I don’t think that the latter example, Asperger’s as excuse, is as problematic of a phenomenon as people on the net make it out to be. Who hasn’t used something as an excuse to get out of something? Moreover, there is a fine line between explanation and excuse, I think. While there is very little I “cannot” do, there are many, many things that I have extremely great difficulty doing, just as there are many, many things that I “can” do, but can only do very poorly. (For example, I can physically make eye contact. However, in forcing myself to do so, I stop paying attention to other things, and I also maintain eye contact in a very obviously forced, unrealistic fashion.) The aspies I’ve met generally don’t use Asperger’s as a way of excusing themselves for being manipulative jerks, as cracked.com would have people believe.

This whole debate — the excuse versus the explanation — goes back to the ADA, I think, especially to issues of accommodation. If we judge PWDs based on “retarded causes” and fakery claims postulated by internet sources, then accommodations for largely “invisible” disabilities like ASD or LDs become unsubstantiated complaints made by a pack of faking whiners.

As an example, I think to my own documentation that sits in my university’s office for disability services. One of the suggested accommodations involves class participation, a request that I be entirely absolved from verbally participating in class. Now, I know how to speak, and do speak, despite having difficulties. Does this make my accommodation an excuse made by a lazy whiner?

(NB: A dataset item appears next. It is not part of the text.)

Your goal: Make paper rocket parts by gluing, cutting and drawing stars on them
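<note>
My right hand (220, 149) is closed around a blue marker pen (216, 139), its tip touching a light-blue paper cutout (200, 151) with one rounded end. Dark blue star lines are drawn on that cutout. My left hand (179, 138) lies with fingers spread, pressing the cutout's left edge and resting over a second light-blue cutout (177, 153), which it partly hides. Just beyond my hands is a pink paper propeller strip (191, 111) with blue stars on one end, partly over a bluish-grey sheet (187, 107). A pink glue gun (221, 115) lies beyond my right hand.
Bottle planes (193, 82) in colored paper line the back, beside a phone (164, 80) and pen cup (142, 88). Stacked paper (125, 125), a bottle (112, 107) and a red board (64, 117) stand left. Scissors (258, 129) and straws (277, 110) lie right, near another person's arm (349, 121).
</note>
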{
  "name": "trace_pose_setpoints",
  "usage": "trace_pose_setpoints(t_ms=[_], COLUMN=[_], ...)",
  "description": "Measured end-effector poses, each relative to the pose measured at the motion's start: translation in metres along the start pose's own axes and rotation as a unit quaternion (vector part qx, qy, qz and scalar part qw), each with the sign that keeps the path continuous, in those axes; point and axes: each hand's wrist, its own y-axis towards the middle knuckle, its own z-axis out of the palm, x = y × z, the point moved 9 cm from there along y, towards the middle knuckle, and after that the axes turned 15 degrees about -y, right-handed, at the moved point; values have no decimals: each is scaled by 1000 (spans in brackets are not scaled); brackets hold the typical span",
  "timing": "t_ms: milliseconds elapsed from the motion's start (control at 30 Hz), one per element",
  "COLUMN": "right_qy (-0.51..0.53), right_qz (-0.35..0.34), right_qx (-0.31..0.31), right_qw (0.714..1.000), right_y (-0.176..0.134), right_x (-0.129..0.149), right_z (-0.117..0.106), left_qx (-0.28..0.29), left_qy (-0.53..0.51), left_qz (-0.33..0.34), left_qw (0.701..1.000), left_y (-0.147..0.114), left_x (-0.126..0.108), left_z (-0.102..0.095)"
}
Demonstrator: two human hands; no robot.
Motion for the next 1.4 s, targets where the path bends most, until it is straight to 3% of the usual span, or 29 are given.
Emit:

I should also mention that I’ve rarely asked disability services to contact my professors. I am fearful of being perceived as lazy, even though, legally, I shouldn’t experience such backlash. However, I’ve generally found that telling my professors of my difficulties — without invoking the disability/autism label — has worked as well as (and sometimes better than) asking disability services to intervene. One negative experience with disclosure comes to mind: my ODS counselor contacted a professor of mine, mid-quarter, and informed them (I’m being gender-neutral on purpose) that I was registered with their office and had communication issues. My professor, in response, said, “Melanie has a disability? But she’s smart!” My professor treated me differently after this point, and tended to be very patronizing.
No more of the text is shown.